# TASK PROMPT
Beneath this line sits some data. Return only its lines from the one holding "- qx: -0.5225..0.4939" through the one holding "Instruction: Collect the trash", inclusive, exactly, with the images removed.

# SOURCE DATA
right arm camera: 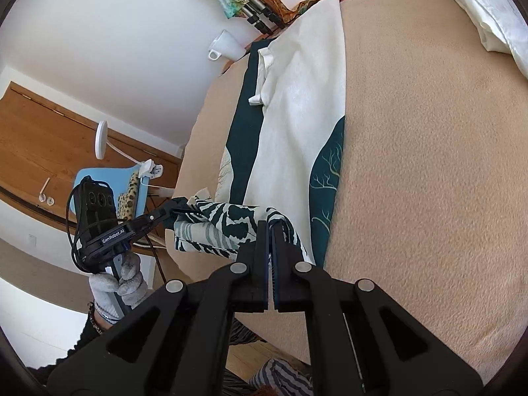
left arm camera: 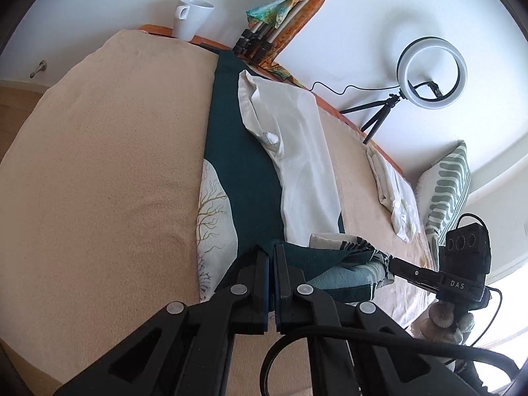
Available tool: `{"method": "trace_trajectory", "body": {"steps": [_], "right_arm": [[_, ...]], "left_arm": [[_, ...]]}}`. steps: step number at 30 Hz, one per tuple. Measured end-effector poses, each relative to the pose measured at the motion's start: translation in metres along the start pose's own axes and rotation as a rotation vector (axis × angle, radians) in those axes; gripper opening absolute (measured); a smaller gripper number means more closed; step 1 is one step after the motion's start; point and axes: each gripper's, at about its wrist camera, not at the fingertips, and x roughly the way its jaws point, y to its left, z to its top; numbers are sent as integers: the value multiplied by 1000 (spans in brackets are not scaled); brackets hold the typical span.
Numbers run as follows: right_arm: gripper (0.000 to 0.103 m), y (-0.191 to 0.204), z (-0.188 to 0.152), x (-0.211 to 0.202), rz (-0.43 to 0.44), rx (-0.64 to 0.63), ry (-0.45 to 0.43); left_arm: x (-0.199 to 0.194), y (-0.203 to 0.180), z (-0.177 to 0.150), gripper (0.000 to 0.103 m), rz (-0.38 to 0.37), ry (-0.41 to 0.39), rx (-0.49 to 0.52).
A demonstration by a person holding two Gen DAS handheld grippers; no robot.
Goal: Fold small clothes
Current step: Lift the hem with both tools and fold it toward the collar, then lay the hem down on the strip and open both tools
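A dark teal cloth with a pale tree print (left arm camera: pixel 237 165) (right arm camera: pixel 246 122) lies spread on the beige blanket (left arm camera: pixel 109 165) (right arm camera: pixel 429 132). A white garment (left arm camera: pixel 297 151) (right arm camera: pixel 297 99) lies on top of it. My left gripper (left arm camera: pixel 270 250) (right arm camera: pixel 176 208) is shut on the teal cloth's near edge. My right gripper (right arm camera: pixel 271 226) (left arm camera: pixel 391 262) is shut on the same edge further along. The edge is lifted between them and shows its zebra-like underside (right arm camera: pixel 231 221) (left arm camera: pixel 356 247).
A white mug (left arm camera: pixel 191 16) (right arm camera: pixel 224 44) stands at the far edge. A ring light on a tripod (left arm camera: pixel 429 72), bundled tripod legs (left arm camera: pixel 260 39), a striped cushion (left arm camera: pixel 445 191) and a crumpled white cloth (left arm camera: pixel 396 191) (right arm camera: pixel 488 10) sit nearby. A blue chair (right arm camera: pixel 132 188) stands beside the bed.
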Motion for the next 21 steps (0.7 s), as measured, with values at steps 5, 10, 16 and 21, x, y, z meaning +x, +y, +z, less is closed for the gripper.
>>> {"method": "trace_trajectory", "body": {"steps": [5,10,16,21], "right_arm": [[3,-13,37,20,-24,32,3],[3,-25,63,41,-51,50,20],[3,-37,78,58,-71,80,38],[3,-41,88,62,-93,92,27]], "left_arm": [[26,10,25,0,34,7,-22],[48,15,44,0,69,22,-15],[61,24,58,0,80,20,-40],[67,26,68,0,88,6,-43]]}}
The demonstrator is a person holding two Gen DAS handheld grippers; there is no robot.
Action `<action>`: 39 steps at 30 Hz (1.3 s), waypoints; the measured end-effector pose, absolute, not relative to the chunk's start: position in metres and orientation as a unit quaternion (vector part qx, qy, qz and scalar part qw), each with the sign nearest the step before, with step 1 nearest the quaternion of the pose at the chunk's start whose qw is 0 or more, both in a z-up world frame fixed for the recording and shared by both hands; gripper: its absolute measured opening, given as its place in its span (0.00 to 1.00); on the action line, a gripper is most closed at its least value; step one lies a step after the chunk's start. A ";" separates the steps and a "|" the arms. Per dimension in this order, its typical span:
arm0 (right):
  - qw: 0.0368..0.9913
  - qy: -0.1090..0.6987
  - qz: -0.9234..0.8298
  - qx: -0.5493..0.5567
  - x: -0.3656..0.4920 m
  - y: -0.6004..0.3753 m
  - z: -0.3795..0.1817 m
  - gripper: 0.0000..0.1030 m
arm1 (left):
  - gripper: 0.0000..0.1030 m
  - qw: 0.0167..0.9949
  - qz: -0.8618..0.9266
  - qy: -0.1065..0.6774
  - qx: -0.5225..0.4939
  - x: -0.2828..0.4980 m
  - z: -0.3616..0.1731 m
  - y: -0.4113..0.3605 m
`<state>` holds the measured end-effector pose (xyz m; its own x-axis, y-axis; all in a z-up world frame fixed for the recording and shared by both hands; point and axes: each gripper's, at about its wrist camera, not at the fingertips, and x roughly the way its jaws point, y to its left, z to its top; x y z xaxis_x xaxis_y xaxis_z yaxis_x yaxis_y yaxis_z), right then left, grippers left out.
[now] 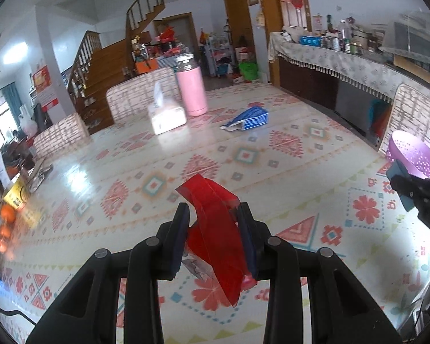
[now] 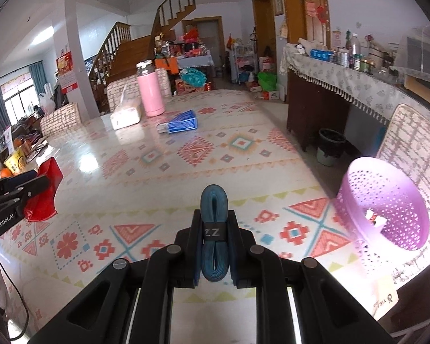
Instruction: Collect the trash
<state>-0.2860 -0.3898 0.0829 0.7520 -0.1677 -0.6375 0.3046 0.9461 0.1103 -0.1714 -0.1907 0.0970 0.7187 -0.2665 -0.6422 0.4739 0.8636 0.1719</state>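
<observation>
My left gripper (image 1: 214,210) is shut on a crumpled red plastic wrapper (image 1: 215,218) and holds it above the patterned table; it also shows at the left of the right wrist view (image 2: 43,192). My right gripper (image 2: 214,215) is shut on a folded blue strap bundle (image 2: 213,238) with a black band. A purple perforated basket (image 2: 387,209) lies tilted at the table's right edge, to the right of my right gripper; it also shows in the left wrist view (image 1: 415,157). A flattened blue carton (image 1: 250,119) lies farther back on the table (image 2: 180,124).
A pink flask (image 1: 192,91) and a white tissue pack (image 1: 167,117) stand at the table's far side. Chairs with patterned backs (image 1: 140,94) surround the table. A dark bin (image 2: 329,146) stands on the floor by a sideboard. Oranges and boxes (image 1: 11,200) sit at the left edge.
</observation>
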 end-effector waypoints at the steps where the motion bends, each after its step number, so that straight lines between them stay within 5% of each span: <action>1: 0.930 0.326 -0.130 0.106 -0.289 -0.394 0.084 0.16 | 0.32 0.911 -0.206 0.315 0.166 -0.173 0.097 -0.195; 22: 0.925 0.319 -0.149 0.140 -0.321 -0.446 0.084 0.16 | 0.32 0.894 -0.260 0.310 0.192 -0.193 0.097 -0.272; 39: 0.905 0.379 -0.113 0.156 -0.302 -0.431 0.034 0.17 | 0.38 0.832 -0.292 0.466 0.073 -0.145 0.019 -0.246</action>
<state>-0.3024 -0.4305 0.0345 0.6869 -0.0860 -0.7217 0.3224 0.9260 0.1965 -0.1451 -0.2457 0.0192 0.3960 -0.4171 -0.8181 0.5535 0.8193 -0.1497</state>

# YOUR RESPONSE
  - qx: -0.5225..0.4939
  - x: -0.2828..0.4980 m
  - z: -0.3616..0.1731 m
  - y: -0.4113..0.3605 m
`<state>` holds the measured end-effector pose (xyz m; its own x-axis, y-axis; all in a z-up world frame fixed for the recording and shared by both hands; point and axes: each gripper's, at about its wrist camera, not at the fingertips, and x roughly the way its jaws point, y to its left, z to its top; x y z xaxis_x xaxis_y xaxis_z yaxis_x yaxis_y yaxis_z), right then left, grippers left out.
[now] 
[now] 
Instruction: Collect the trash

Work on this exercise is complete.